Monetary Unit Sampling Selection

Monetary Unit Sampling (MUS) is a popular statistical sampling method performed in an audit. One of the crucial, and confusing, parts of MUS is how to select samples. In this post, you’ll learn through examples how to pick samples using three Monetary Unit Sampling selection methods.


Inventory Audit

Say you need to perform the inventory audit on an audit engagement. The auditee gave you the inventory data below. The data will serve as our simple example of a Monetary Unit Sampling application.

Monetary Unit Sampling Selection Examples Inventory Audit

The recorded amount of inventory population size is 77.827, whereas the sample size is 5; thus, you’ll need to pick five logical units. Selecting the sample size is another beast you’ll learn another day. For now, you’ll pick five as the sample size.

Logical Unit is the balance or transaction the auditor examines.

(AICPA Audit Sampling Guide)

You’ll also need to add a cumulative amount column and an assigned range column for each line. Since the process involves selecting a logical unit with a specific number, those two columns provide excellent help.
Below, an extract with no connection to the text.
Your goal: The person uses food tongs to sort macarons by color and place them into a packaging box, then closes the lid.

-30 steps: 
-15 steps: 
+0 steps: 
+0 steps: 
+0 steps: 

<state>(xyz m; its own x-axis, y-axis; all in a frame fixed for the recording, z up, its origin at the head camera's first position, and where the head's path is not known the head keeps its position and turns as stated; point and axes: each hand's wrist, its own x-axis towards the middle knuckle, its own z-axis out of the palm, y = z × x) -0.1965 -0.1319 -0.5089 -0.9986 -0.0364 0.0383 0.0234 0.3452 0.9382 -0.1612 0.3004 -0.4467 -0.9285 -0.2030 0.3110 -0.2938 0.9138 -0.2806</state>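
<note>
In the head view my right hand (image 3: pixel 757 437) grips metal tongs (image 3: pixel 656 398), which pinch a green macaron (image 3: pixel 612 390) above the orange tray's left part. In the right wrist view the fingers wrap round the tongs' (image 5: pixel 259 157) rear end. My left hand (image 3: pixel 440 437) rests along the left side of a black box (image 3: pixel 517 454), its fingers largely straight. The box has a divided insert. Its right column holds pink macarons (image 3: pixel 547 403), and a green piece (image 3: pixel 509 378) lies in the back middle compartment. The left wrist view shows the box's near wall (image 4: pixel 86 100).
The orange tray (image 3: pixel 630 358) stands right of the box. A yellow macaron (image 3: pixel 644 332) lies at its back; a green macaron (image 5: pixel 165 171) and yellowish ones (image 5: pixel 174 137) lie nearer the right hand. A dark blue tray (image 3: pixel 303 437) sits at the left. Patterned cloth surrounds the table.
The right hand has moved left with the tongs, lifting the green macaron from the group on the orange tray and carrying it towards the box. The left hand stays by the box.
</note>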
Monetary Unit Sampling Methods of Item Selection

Above are several sample selection methods in Monetary Unit Sampling. This post will cover the first three as the monetary unit sampling selection examples based on their popularity.

If you are wondering about the definition of MUS and are interested in the method’s history, you can read it here.

Simple Random Sampling in Monetary Unit Sampling Selection

The simple Random Sampling (often abbreviated as SRS) method might be the simplest of all others. You only need to generate five (sample size) random numbers between 1 and 77.827 (population). This can be easily achieved using the RANDBETWEEN function in MS Excel and Google Sheets.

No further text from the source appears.